Когда зрительское восприятие окончательно рассеивается в потоке форм и образов, очередной радиоголос говорит, что железный надзиратель пал, ГКЧП арестован, но определявшее все аспекты жизни советского слово «чрезвычайный» живо. Правда, тот же голос заканчивает утопической мыслью о том, что «чрезвычайщина» умирает в нас, мы отказываемся от этой привычки.

Не художник играет временем, а время манипулирует художником, (кино)процесс следует драматургии стояния, это и есть путч. Сегодня Славой Жижек пишет о бойкоте выборов, отказе от восстаний и демонстраций как о единственном возможном протесте и оборачивает пассивность в действие:

«Власть часто предпочитает диалог, участие, даже „критическое“, молчанию — ей бы только вовлечь нас в „диалог“, удостовериться, что наше зловещее молчание нарушено. […] Оно (правительство) уже не может не замечать, что само оно существует и отправляет свои полномочия лишь постольку, поскольку граждане приемлют его в таком качестве — приемлют даже путем отрицания».

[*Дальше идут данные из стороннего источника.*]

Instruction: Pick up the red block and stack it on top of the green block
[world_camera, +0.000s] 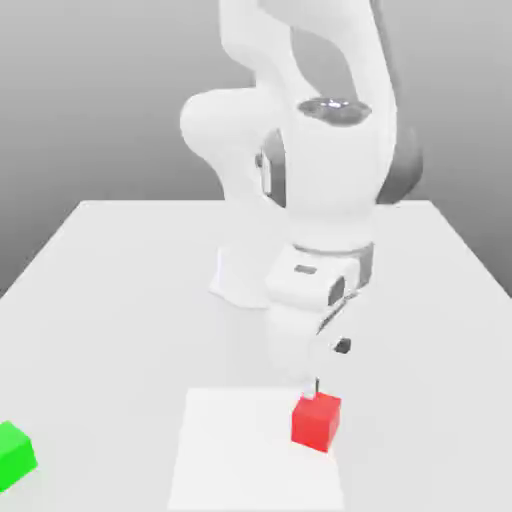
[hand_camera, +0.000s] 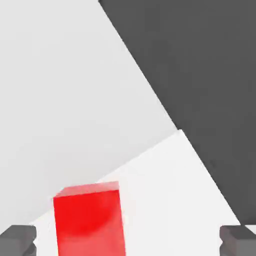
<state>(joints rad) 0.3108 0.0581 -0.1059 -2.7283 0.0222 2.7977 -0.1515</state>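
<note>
No text, label, brand, number or sign can be read anywhere in either view.

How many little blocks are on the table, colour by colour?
Red block: 1
Green block: 1
Total: 2 blocks
</note>
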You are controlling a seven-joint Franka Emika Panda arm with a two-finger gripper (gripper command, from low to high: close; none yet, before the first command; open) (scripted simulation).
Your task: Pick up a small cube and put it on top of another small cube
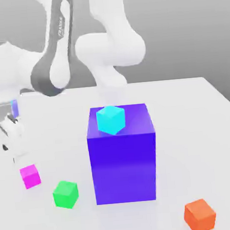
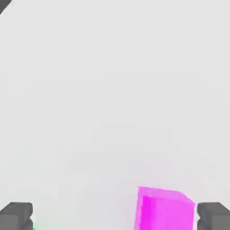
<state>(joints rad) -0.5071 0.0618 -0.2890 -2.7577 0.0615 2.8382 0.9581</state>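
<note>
Gripper spread wide, holding nothing, low over table. Pink cube lay beside green cube, off-centre, hugging one fingertip. Risk: closing might nudge cube aside, weak grip.

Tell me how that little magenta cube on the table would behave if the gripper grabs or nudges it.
The magenta cube looks rigid with flat faces, so it would likely slide when pushed, not roll. Its glossy surface hints it may be slippery between the fingertips, so a centred grip seems wise. Being far smaller than the blue-violet block, it is probably light and easily knocked aside.
</note>
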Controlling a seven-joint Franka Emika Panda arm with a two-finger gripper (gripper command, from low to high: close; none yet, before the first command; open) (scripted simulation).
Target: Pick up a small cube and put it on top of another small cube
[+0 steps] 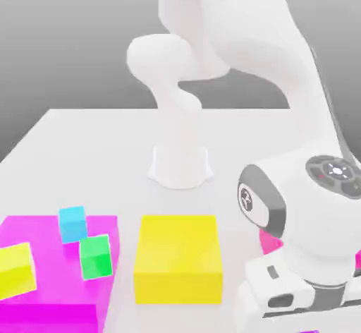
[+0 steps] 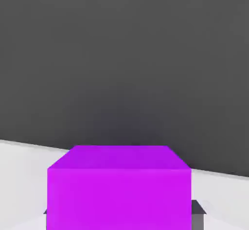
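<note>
I have my fingers clamped on the purple cube, one on either side. In the exterior view, a sliver of purple shows under my hand, towards five o'clock. I judge the grasp just made and the lift next, with the stacking not yet done.

The first risk is slip: I cannot tell how deep my pads reach, so a shallow or off-centre bite could let the cube turn or drop as I raise it. Lifting with any tilt could make its lower edge catch on whatever lies beneath.

The carry worries me more. The blue cube and the yellow cube sit towards eight o'clock, the green cube between seven and eight, all seemingly on the broad magenta block. Going there low, I could clip the yellow block at six o'clock. Blue and green look close together, so my fingers or the load could knock one while I aim at the other. The task doesn't say which should be the base; choosing wrongly is another way to fail. Letting go off-centre, too high or while pressing down could topple the pair or shove the lower cube away.
</note>
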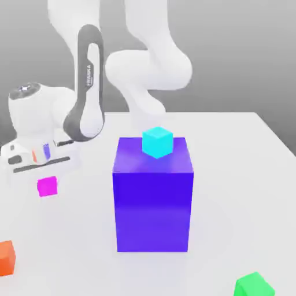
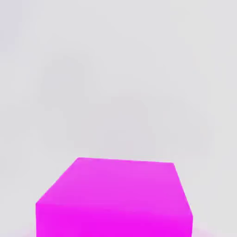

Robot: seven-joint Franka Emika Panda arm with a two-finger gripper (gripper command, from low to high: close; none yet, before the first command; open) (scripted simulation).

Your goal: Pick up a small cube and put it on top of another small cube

С данного ракурса «Жанр» можно назвать политической акцией, сравнимой по масштабу (пусть она условно и ограничена экраном) с «Баррикадой» Анатолия Осмоловского, когда художники с лозунгами французских революционеров мая 1968-го («Запрещено запрещать!», «Вся власть воображению!») вышли в центр, на Большую Никитскую, за свободу слова. Жаль, что сегодня такое кино ограничено фестивальным пространством. Лебединое озеро. Юхананов дрочит микрофон. Смерти нет. Перестройка — тоже спектакль. Революция?